Bringing Simulation into the Design Process

At Dr.Q, our goal is to establish simulation as an integral part of mechanical development: not as a downstream specialist process.

A key advantage is that we develop the entire simulation workflow ourselves. This allows us to implement features specifically tailored to the requirements of pressure equipment, pumps, and valves.

A central example is the automated detection of all wetted surfaces for burst pressure simulation.

Automated Wetted Surface Detection for Burst Pressure Simulation

For realistic burst pressure simulation, all internal surfaces in contact with the medium must be correctly subjected to internal pressure. For complex pressure equipment, this is difficult to achieve manually.
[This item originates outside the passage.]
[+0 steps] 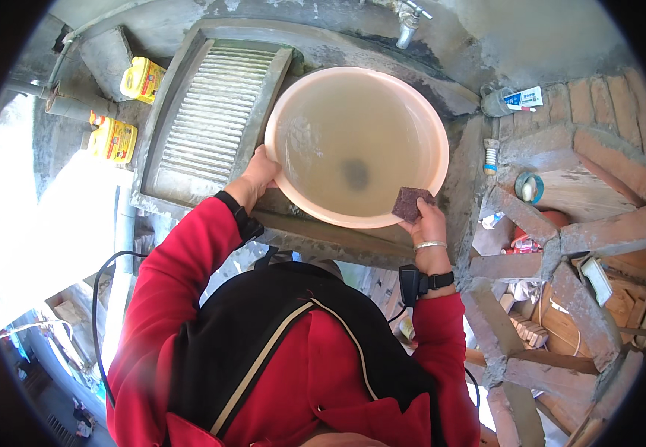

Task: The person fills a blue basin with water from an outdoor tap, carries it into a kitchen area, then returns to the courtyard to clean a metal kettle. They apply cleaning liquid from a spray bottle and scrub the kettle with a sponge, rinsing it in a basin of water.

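Note:
A round pale pink plastic basin [356, 220] of cloudy brownish water rests in the concrete sink [323, 237], and a dark patch shows in the water. My left hand [257, 174] grips the basin's left rim, its thumb at the top and the fingers mostly hidden. At the lower right rim, my right hand [429, 226] holds a dark reddish-brown scouring pad [411, 205] between thumb and fingers. Its fingers under the pad are at the basin's edge; whether they also bear on the rim, I cannot tell.
A ribbed concrete washboard [214, 112] adjoins the basin's left side. A metal tap [408, 31] juts from the wall behind. Two yellow bottles [147, 80] stand at the left. On the right are a glass mug [495, 101] with a toothpaste tube [524, 97] and an openwork brick wall [530, 215].

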`<state>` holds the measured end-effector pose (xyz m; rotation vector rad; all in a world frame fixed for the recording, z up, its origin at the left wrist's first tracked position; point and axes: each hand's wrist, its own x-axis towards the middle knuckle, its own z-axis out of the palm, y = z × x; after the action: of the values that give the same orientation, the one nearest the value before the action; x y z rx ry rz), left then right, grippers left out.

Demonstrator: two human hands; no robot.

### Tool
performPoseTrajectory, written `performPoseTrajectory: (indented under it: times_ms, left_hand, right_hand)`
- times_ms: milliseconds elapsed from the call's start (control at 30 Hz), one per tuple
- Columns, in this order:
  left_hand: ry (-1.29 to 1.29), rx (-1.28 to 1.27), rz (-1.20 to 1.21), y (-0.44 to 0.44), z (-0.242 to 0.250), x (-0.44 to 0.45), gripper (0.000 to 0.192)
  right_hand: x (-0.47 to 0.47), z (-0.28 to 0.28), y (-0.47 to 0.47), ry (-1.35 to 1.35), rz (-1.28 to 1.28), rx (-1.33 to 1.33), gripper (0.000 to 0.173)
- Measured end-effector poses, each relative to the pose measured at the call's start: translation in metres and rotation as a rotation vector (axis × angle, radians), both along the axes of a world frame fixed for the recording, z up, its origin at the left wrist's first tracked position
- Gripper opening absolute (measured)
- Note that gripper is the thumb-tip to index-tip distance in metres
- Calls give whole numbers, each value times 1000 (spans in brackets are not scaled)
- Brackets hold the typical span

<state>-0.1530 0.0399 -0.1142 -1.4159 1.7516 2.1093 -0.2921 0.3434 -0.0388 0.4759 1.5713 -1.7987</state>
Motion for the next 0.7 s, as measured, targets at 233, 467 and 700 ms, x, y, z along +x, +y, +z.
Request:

With direct access to the code, Dr.Q can:

  • Analyze connected internal volumes
  • Automatically identify pressure-carrying regions
  • Derive all relevant wetted surfaces

Without manual surface selection.

For users, this means:

  • Reduced effort in model preparation
  • Reproducible burst pressure simulations
  • Increased reliability for complex geometries

This makes FEA simulation practical even for pressure equipment with demanding internal structures.

Technical Exchange with WILO SE

During the development of the burst pressure feature, we received expert support from WILO SE. This collaboration helped us better understand typical requirements from real-world pump and pressure equipment development.

The open dialogue and regional proximity were particularly valuable, enabling direct and constructive exchange. We are very grateful for this support.

From CAD Geometry to Reliable Burst Pressure Assessment

The simulation workflow is intentionally kept lean:

  1. Upload the CAD model of a pressure device
  2. Define the analysis goal (burst pressure simulation)
  3. Select material
  4. Specify test pressure

Geometry preparation, wetted surface detection, meshing, and computation are performed automatically. Within a short time, reliable insights are generated on:

  • Stress distributions
  • Potential failure locations
  • Structural safety margins

Simulation thus becomes an early decision-making tool in the development of pressure equipment: before physical burst pressure tests are carried out.

Burst Pressure Simulation in Valve World

The underlying technical article on burst pressure simulation was published in the December issue of Valve World and places the topic in the context of pump and valve development.